**Data records:**
____________

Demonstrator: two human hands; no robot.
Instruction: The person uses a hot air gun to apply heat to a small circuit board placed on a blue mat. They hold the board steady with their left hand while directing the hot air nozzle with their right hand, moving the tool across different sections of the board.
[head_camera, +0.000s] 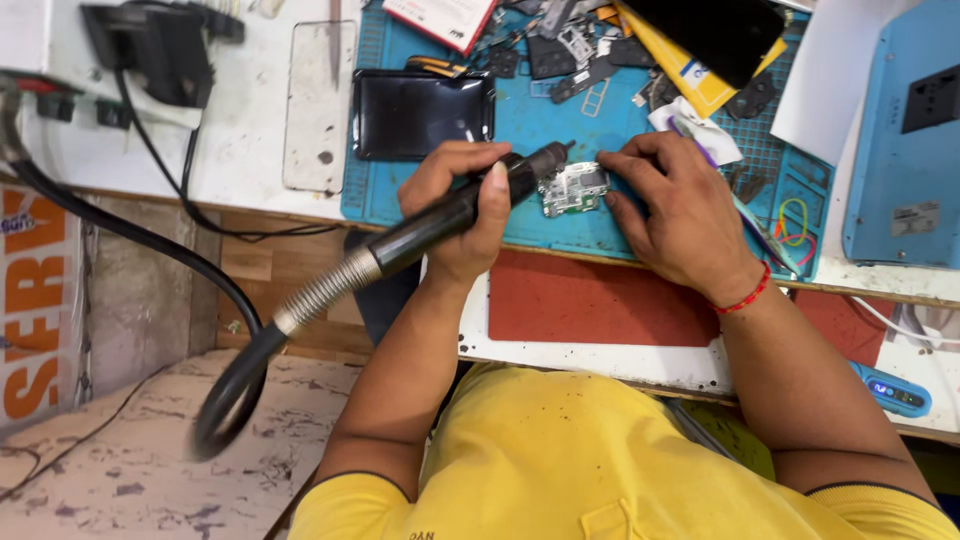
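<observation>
My left hand (462, 218) grips the black handle of a hot-air tool (440, 215), thumb along its top. The tool's nozzle tip (553, 155) points at a small silvery circuit board (572, 188) lying on a blue work mat (560, 120). A thick black hose (235, 385) with a metal spring collar runs from the handle down to the left. My right hand (675, 215), with a red thread on its wrist, rests on the mat, and its fingertips press the board's right edge.
A black phone screen (420, 115) and a white back panel (318, 105) lie left of the board. Loose phone parts, a yellow packet (690, 75) and a black phone (715, 35) crowd the mat's far side. A blue box unit (905, 150) stands right; a red pad (590, 300) lies near me.
</observation>
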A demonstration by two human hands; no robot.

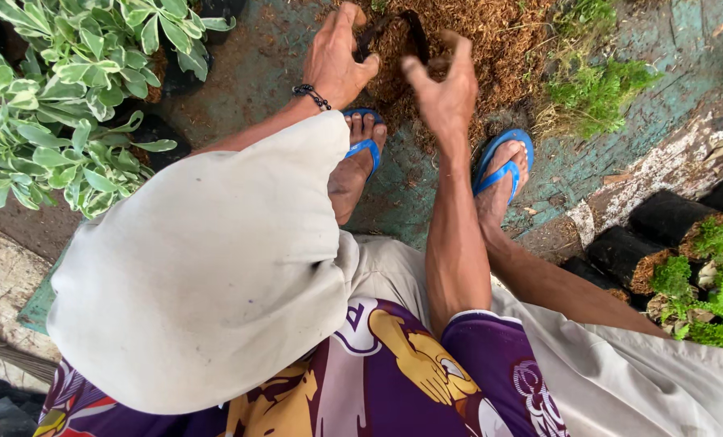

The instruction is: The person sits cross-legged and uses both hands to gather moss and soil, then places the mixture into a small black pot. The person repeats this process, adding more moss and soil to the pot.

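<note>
**Both hands on a small black grow bag over the fibre pile**

We note a black grow bag at top centre, held just above a heap of brown fibrous mulch. Its mouth faces roughly up toward us; the long axis cannot be judged, since most of the body is hidden. The left hand, a beaded bracelet at the wrist, pinches one side of the rim with curled fingers. The right hand pinches the opposite side, thumb and fingertips narrowed on the edge.

Below the hands: two feet in blue sandals on worn green-painted ground. A variegated leafy plant stands to the left, filled black bags with green seedlings lie at right, well apart from the hands. The bag looks thin, limp, dark; the rim is stretched open.
</note>
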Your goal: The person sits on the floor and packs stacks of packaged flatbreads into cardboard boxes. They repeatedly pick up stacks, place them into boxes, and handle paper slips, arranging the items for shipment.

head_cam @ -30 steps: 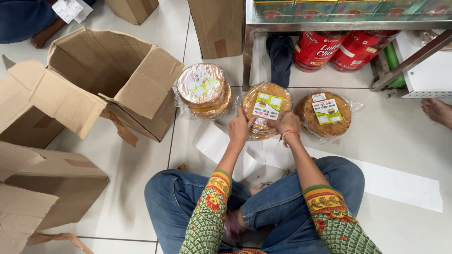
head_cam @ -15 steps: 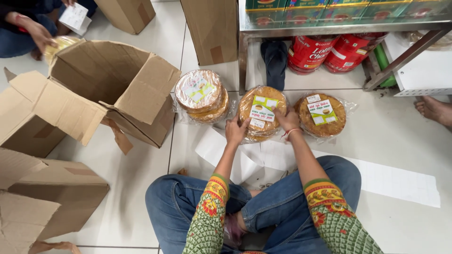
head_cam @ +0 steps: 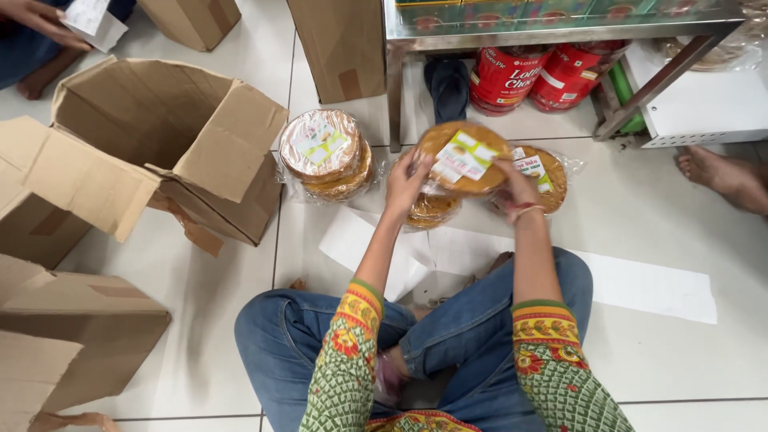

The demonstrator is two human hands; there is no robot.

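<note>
I hold a round packet of golden flat discs [head_cam: 462, 157] with a green and white label, lifted off the floor and tilted toward me. My left hand [head_cam: 406, 181] grips its left edge and my right hand [head_cam: 515, 182] grips its right edge. Under it a stack of the same packets [head_cam: 430, 211] lies on the tiles. Another stack of packets [head_cam: 326, 154] sits to the left, and a further packet [head_cam: 546, 174] lies to the right behind my right hand. I sit cross-legged in blue jeans.
An open cardboard box [head_cam: 152, 152] stands at left, with flattened cartons [head_cam: 56, 336] nearer me. White paper sheets [head_cam: 640, 286] lie on the floor. A metal shelf frame [head_cam: 512, 36] with red packs [head_cam: 536, 76] is ahead. Another person's hand [head_cam: 40, 18] and a bare foot [head_cam: 724, 176] are nearby.
Both hands have lifted the top packet off the middle stack and tilted it up. The other person's hand at top left has moved a white paper.
</note>
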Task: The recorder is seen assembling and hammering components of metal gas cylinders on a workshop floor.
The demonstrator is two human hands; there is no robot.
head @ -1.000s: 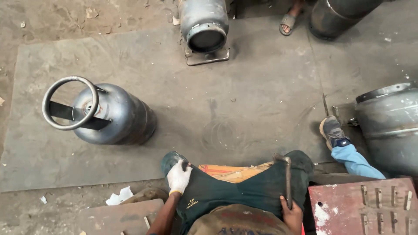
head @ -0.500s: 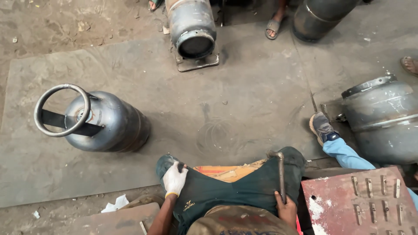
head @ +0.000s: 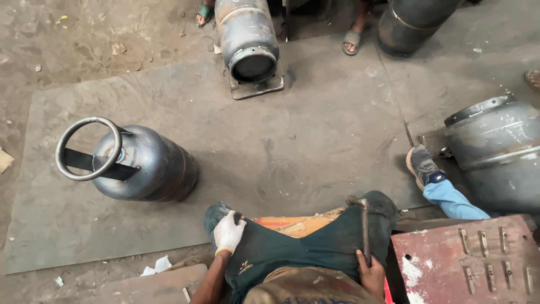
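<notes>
Steel plate, grey and scuffed, forms the flat floor sheet point(head: 315, 141) that fills most of the head view.

Head view, near field: the person sits at the lower edge with both knees in dark green trousers point(head: 298, 247). The left hand point(head: 229, 232), in a white work glove, rests flat on the left knee; its grip is loose, with the fingers together and closed on nothing. The right hand point(head: 371, 273), bare, rests against the right thigh; its grip is clamped round the lower end of a thin dark metal hammer point(head: 363, 228). The hammer's shaft runs up along the right thigh and its head lies at the knee, just above the floor sheet. An orange-and-tan cardboard piece point(head: 295, 223) shows between the knees.

Head view, left: a dark grey steel gas cylinder point(head: 152, 169) lies on its side on the floor sheet, ring collar toward the camera, well apart from the left hand.

Head view, top: a second grey gas cylinder point(head: 247, 39) lies on its side with its open base ring facing the camera. A dark cylinder point(head: 416, 22) stands to its right. Sandalled feet of other people show near both.

Head view, right: a large grey steel cylinder shell point(head: 500, 152) lies at the edge. Another person's blue trouser leg and worn shoe point(head: 424, 166) rest beside it. A red-painted metal plate point(head: 472, 264) with slots lies just beside the right hand.
</notes>
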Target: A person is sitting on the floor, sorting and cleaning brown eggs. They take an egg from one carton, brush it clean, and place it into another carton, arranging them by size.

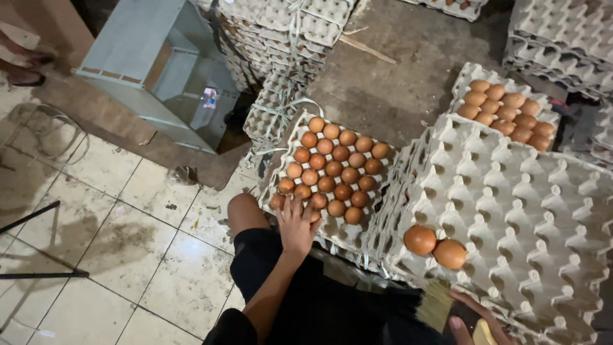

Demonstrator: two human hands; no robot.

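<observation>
The left hand [297, 225] lies fingers spread on the near edge of a grey moulded-pulp egg tray full of brown eggs [332, 169]; its grip is apart, resting on the eggs at the tray's 6 o'clock, clamped on none. The tray's long axis runs from 7 toward 1 o'clock, tilted on a stack, probably why the hand steadies it. The right hand [476, 319], at 5 o'clock in view, has its grip closed on a straw-bristled brush [436, 305], bristles pointing to 11 o'clock. Just beyond, two loose brown eggs [435, 246] sit touching in an otherwise empty grey pulp tray [517, 211].
</observation>
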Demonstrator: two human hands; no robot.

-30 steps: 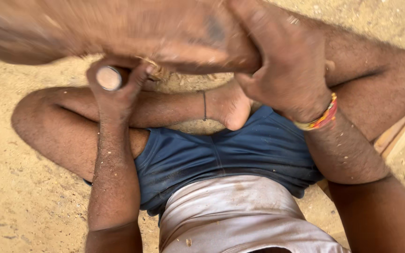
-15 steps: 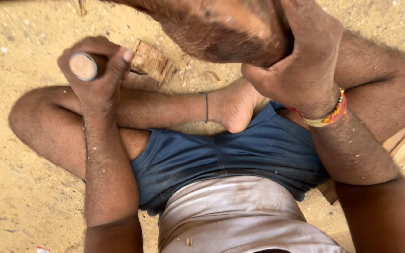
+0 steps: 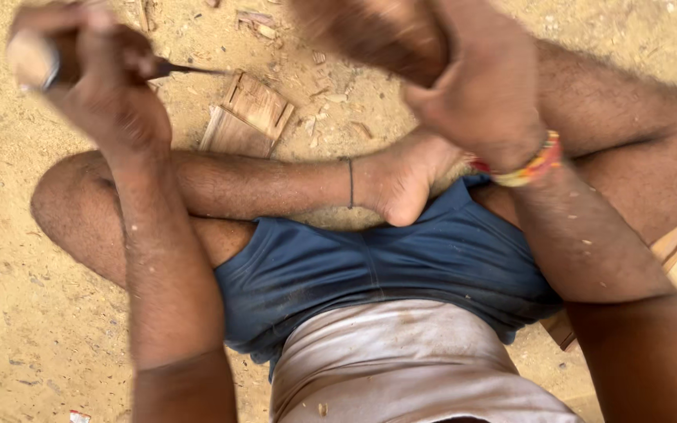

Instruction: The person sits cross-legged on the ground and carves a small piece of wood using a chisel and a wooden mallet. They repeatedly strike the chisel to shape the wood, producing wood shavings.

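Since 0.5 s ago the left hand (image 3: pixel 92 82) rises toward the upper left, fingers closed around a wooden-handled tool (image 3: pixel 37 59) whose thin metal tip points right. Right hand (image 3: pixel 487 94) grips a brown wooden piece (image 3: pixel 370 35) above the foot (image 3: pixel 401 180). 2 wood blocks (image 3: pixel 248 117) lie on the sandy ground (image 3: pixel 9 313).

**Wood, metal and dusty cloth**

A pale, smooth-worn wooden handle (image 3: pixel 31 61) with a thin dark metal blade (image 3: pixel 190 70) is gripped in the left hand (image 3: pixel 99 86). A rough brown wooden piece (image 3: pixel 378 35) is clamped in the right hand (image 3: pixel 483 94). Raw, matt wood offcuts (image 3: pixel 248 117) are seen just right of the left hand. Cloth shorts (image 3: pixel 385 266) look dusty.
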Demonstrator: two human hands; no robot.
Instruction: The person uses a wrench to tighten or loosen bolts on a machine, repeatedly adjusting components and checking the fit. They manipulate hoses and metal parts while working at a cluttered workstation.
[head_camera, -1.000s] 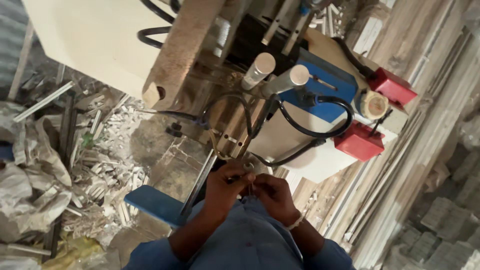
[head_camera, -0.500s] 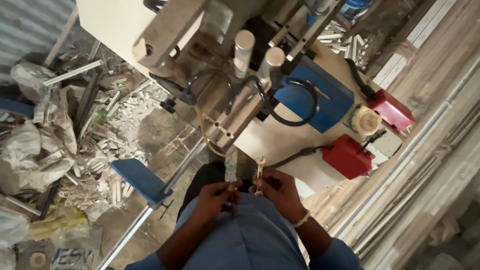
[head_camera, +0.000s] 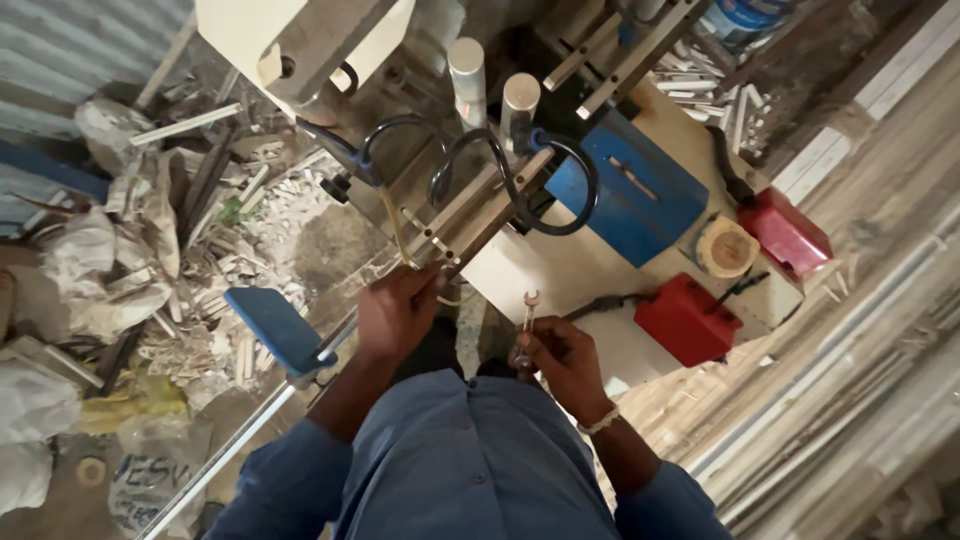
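Note:
I look down over my blue shirt at a cutting machine with a cream table (head_camera: 560, 265). My right hand (head_camera: 560, 355) is closed around a small metal spanner (head_camera: 528, 308), whose open jaw points up toward the table. My left hand (head_camera: 397, 312) grips the near end of a long metal profile bar (head_camera: 470, 215) that lies on the machine, beside a thin yellowish hose. Black hoses (head_camera: 520, 185) loop over the bar just behind my hands.
A blue plate (head_camera: 625, 190), two red boxes (head_camera: 688, 318) and a roll of tape (head_camera: 727, 247) sit on the machine table. Two grey cylinders (head_camera: 468, 70) stand at the back. A blue pedal (head_camera: 275, 328) on a rod sits left. White offcuts and sacks litter the floor on the left.
My hands have moved apart: the left went up to the end of the bar, the right stays low with the spanner. The view has shifted, so the machine sits higher.

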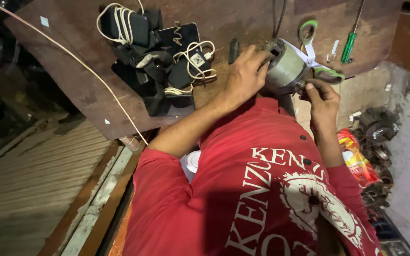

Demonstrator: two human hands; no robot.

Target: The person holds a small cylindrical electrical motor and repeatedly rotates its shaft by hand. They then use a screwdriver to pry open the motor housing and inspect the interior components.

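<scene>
A person in a red printed shirt (pixel 262 189) leans over a worn, dark brown wooden surface (pixel 72 71), seen from above. The left hand (pixel 245 76) is closed around a grey cylindrical metal motor part (pixel 285 66), which lies at the near edge of the surface. The right hand (pixel 322 97) is pinched at the end of the part nearer the person, fingertips (pixel 312 86) together, perhaps on a small piece too hidden to make out. Just behind the part lie scissors with green and white handles (pixel 315 52), and further right a green-handled screwdriver (pixel 349 45). To the left sits a heap of black phones and power banks wrapped in white cables (pixel 162 57). A thin pale cord (pixel 72 54) runs diagonally across the surface. A red plastic packet (pixel 354 159) lies lower right, beside dark metal machine parts (pixel 378 128).
</scene>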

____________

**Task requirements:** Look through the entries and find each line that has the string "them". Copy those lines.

**Answer box:**
Your goal: The person sits on the floor and packs stacks of packaged flatbreads into cardboard boxes. They repeatedly pick up stacks, place them into boxes, and handle paper slips, arranging the items for shipment.
Target: A person is sitting on the floor, sorting and cleaning brown eggs. They take an egg from one carton, brush it clean, and place it into another carton, arranging them by size.

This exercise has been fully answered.